Getting Started with Kubernetes

Setting Up a Local Cluster

For learning and development, you can run Kubernetes locally using:

  • Minikube — Creates a single-node Kubernetes cluster in a VM
  • kind — Runs Kubernetes clusters inside Docker containers
  • Docker Desktop — Includes a built-in Kubernetes cluster option

Your First Deployment

Create a file called deployment.yaml:

apiVersion: apps/v1
kind: Deployment
metadata:
  name: my-app
spec:
  replicas: 3
  selector:
    matchLabels:
      app: my-app
  template:
    metadata:
      labels:
        app: my-app
    spec:
      containers:
      - name: my-app
        image: nginx:latest
        ports:
        - containerPort: 80

Apply it with kubectl apply -f deployment.yaml. Kubernetes will create three nginx pods distributed across your cluster nodes.

Exposing Your Application

Create a service to make your deployment accessible:

apiVersion: v1
kind: Service
metadata:
  name: my-app-service
spec:
  type: LoadBalancer
  selector:
    app: my-app
  ports:
  - port: 80
    targetPort: 80

Essential kubectl Commands

  • kubectl get pods — List all pods
  • kubectl get services — List all services
  • kubectl describe pod pod-name — Detailed pod information
  • kubectl logs pod-name — View pod logs
  • kubectl scale deployment my-app --replicas=5 — Scale a deployment
  • kubectl delete pod pod-name — Delete a pod (the deployment will recreate it)

Managed Kubernetes Services

Running Kubernetes in production requires managing the control plane, upgrading clusters, and maintaining infrastructure.
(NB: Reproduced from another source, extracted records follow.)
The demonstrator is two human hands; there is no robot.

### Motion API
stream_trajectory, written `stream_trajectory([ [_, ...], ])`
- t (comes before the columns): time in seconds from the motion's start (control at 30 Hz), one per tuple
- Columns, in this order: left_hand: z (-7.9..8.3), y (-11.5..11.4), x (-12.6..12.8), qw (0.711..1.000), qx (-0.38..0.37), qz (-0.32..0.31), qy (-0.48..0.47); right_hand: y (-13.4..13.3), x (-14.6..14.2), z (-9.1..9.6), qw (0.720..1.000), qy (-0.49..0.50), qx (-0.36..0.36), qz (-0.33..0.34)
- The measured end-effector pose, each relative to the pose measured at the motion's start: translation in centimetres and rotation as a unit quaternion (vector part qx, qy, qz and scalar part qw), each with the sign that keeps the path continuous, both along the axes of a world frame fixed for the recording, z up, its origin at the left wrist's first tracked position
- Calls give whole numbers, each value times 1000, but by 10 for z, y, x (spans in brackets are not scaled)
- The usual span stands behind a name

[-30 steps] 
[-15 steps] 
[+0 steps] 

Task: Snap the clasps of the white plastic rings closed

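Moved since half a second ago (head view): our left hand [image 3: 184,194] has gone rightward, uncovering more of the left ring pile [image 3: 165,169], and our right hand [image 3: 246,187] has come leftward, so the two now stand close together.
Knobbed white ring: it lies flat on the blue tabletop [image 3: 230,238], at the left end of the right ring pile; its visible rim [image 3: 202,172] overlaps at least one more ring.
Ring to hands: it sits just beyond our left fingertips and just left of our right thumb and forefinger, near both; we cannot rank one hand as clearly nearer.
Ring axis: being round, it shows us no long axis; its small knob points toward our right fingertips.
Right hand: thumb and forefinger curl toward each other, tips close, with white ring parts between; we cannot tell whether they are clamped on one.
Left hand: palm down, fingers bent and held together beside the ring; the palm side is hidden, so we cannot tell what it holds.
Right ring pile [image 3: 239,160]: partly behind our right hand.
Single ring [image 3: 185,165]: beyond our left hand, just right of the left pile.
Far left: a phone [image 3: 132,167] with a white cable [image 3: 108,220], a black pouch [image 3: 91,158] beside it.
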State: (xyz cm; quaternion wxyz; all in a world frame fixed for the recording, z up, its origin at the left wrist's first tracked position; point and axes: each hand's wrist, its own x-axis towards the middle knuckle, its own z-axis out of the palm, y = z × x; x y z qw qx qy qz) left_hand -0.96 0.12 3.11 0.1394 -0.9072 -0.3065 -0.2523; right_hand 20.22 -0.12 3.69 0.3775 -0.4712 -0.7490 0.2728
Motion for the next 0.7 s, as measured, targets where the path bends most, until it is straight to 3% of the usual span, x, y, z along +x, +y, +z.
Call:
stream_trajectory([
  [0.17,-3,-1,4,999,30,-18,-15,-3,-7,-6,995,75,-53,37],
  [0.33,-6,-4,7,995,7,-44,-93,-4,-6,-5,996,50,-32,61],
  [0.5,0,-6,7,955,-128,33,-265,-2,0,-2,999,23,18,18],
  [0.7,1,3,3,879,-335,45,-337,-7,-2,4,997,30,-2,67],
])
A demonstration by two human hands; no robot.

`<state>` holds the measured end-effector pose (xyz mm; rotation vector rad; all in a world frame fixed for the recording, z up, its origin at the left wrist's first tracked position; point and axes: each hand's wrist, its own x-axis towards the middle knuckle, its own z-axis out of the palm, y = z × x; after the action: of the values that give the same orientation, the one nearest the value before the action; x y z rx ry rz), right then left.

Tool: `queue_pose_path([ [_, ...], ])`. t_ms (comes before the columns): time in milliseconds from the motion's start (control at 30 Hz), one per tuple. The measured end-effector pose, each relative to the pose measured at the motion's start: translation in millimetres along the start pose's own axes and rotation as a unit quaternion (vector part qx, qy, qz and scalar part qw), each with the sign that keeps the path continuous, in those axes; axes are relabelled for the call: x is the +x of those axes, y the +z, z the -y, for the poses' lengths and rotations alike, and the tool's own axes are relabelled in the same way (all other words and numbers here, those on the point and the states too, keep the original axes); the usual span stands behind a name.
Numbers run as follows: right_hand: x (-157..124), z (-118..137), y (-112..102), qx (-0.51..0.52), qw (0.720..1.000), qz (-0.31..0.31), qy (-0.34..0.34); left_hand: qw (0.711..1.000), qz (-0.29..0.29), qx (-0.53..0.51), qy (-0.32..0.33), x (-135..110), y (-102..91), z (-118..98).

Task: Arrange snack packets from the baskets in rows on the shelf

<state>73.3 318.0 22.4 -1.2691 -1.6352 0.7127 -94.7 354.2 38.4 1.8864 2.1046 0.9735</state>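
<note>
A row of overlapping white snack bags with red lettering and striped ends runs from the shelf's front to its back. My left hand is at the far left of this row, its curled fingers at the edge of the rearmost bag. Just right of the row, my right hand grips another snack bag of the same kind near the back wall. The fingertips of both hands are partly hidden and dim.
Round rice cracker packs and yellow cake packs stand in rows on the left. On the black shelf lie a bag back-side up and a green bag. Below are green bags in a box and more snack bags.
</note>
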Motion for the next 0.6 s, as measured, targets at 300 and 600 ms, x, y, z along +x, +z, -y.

Managed services handle this complexity for you:

  • Amazon EKS — AWS-managed Kubernetes with deep integration into AWS services
  • Azure AKS — Microsoft-managed Kubernetes with Azure Active Directory integration
  • Google GKE — Google-managed Kubernetes, widely regarded as the most mature managed offering

Kubernetes Best Practices

  1. Use namespaces to organize resources and enforce access controls
  2. Set resource requests and limits on every container to prevent resource starvation
  3. Use liveness and readiness probes so Kubernetes can detect and replace unhealthy pods
  4. Store configuration externally using ConfigMaps and Secrets, not baked into images
  5. Implement RBAC to control who can do what within the cluster
  6. Use Helm charts for templating and managing complex deployments

Conclusion

Kubernetes is a powerful platform that solves the operational challenges of running containerized applications at scale. While the learning curve is steep, starting with local clusters and simple deployments builds a solid foundation. As your applications grow, Kubernetes provides the automation, scalability, and resilience needed for production-grade infrastructure.